We all grew up knowing one thing: India did not have any real opening fast bowlers. Okay, Kapil Dev was one. Early-years Srinath had pace but the prototype was Venkatesh Prasad. Awkward build, long arms, zero pace. A stream of others went by, just names: David Johnson, Salil Ankola and others whose names I actually can't even remember. Things got much better, of course, as the years went on, but the first truly frightening opening weapon India had, as far as Pakistan were concerned, was Virender Sehwag. Rightly, he was described as the express opening fast bowler India never had in the early 2000s by Rahul Bhattacharya. He really was - in those opening sessions of Tests, his runs were the equivalent of a side being reduced to 60 for 4. A Test, or an ODI, could be decided by his early opening salvo. And for that time, he was unorthodox - I loved how he used to confound so many people by just not being the opener they thought one should be. See ball, hit ball reduces it much too much, but he was always so clear-headed in approach. If the ball was one he felt he could hit, he did, and he didn't leave any doubt behind in execution.
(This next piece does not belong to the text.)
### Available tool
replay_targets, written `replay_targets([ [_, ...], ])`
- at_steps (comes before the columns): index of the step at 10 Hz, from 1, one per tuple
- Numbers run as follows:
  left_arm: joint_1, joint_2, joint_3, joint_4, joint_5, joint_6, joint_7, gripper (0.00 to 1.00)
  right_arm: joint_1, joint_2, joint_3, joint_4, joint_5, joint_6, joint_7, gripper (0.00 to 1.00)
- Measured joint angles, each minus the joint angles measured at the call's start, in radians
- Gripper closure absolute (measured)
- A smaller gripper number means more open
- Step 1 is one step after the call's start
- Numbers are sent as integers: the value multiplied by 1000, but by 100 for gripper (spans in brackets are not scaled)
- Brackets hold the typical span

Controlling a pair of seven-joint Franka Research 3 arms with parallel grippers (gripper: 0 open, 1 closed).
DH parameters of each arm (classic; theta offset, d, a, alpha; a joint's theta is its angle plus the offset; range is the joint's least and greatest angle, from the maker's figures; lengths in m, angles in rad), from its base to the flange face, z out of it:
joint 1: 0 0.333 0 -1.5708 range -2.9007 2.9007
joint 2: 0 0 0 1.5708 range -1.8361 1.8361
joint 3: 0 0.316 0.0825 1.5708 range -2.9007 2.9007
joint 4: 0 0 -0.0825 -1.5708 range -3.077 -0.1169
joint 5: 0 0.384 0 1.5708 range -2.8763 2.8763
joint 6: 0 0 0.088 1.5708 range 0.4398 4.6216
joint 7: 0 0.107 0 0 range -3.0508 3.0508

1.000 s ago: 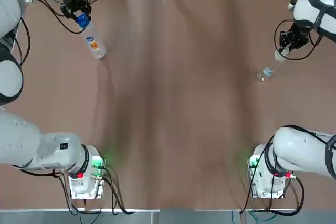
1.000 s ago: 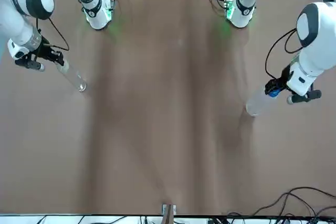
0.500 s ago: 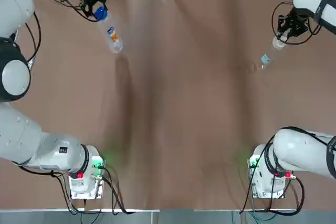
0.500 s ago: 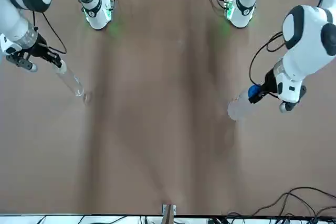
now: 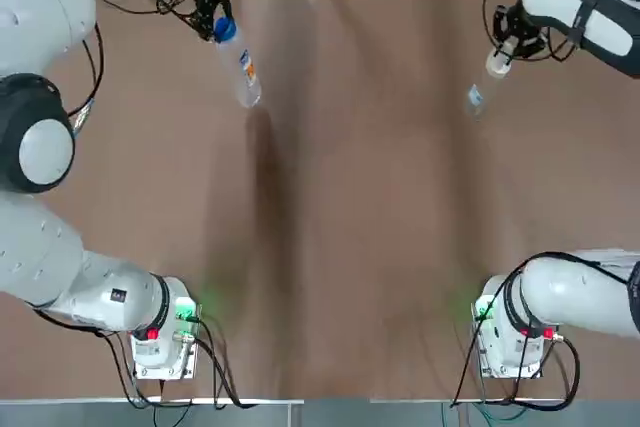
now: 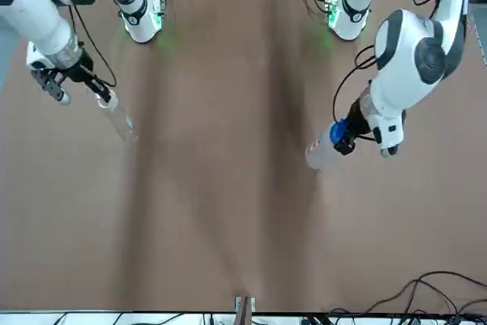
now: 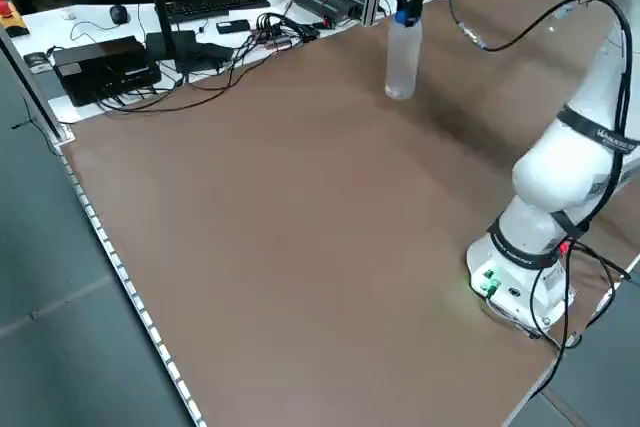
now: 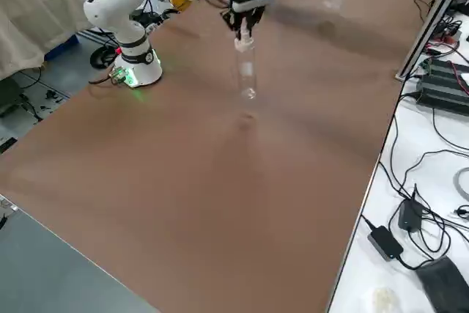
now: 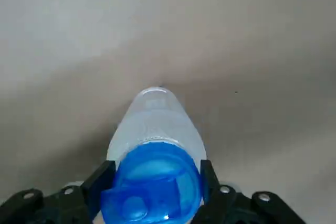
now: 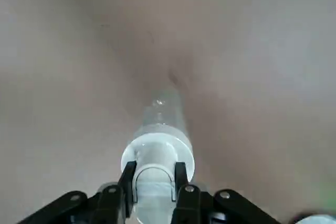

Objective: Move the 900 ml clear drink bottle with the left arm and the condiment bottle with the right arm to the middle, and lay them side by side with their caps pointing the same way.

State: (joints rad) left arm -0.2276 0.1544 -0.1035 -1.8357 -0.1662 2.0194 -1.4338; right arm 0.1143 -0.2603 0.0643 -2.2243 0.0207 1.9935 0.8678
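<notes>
Left gripper is clamped on the blue-capped neck of the clear drink bottle, which hangs over the table at the far left. Right gripper is clamped on the white-capped condiment bottle, far right. Bottles well apart.

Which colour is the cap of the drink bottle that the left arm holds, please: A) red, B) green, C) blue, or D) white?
C: the left wrist view shows a blue cap on the clear drink bottle, gripped between the left jaws.
</notes>
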Motion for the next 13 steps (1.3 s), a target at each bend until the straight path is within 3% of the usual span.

A genius.
Not one player but a team - Asif Iqbal's team that toured India in 1979. The team for the first Test, in Bangalore, had nine players who could conceivably be among Pakistan's all-time greats: apart from the captain, in batting order, Majid Khan, Mudassar Nazar, Zaheer Abbas, Javed Miandad, Wasim Raja, Imran Khan, Wasim Bari, Abdul Qadir. But it wasn't merely a collection of batting talent. In those dire 1970s, when the two previous touring sides to India were the Packer-ravaged, almost unrecognisable Australia and West Indies, the arrival of some of the world's best players was huge. And they didn't just arrive, they strutted in, tall, handsome, different. They bowled fast, they hit high and hard, they ran fast, they fielded well. And they oozed (well, Imran oozed) sex appeal. The "Big boys play at night" T-shirt legend seemed made for him. I was a pre-teen kid and they were my first cricketing heroes (although my friends' elder sisters had markedly different feelings for that team). Many years later I found the analogy: They were the Rolling Stones, coming to strut their stuff in your town. Dirty, bluesy, ballsy. The West Indies team of that era are my all-time favourite cricket side but that Pakistan team probably turned me into a cricket fan.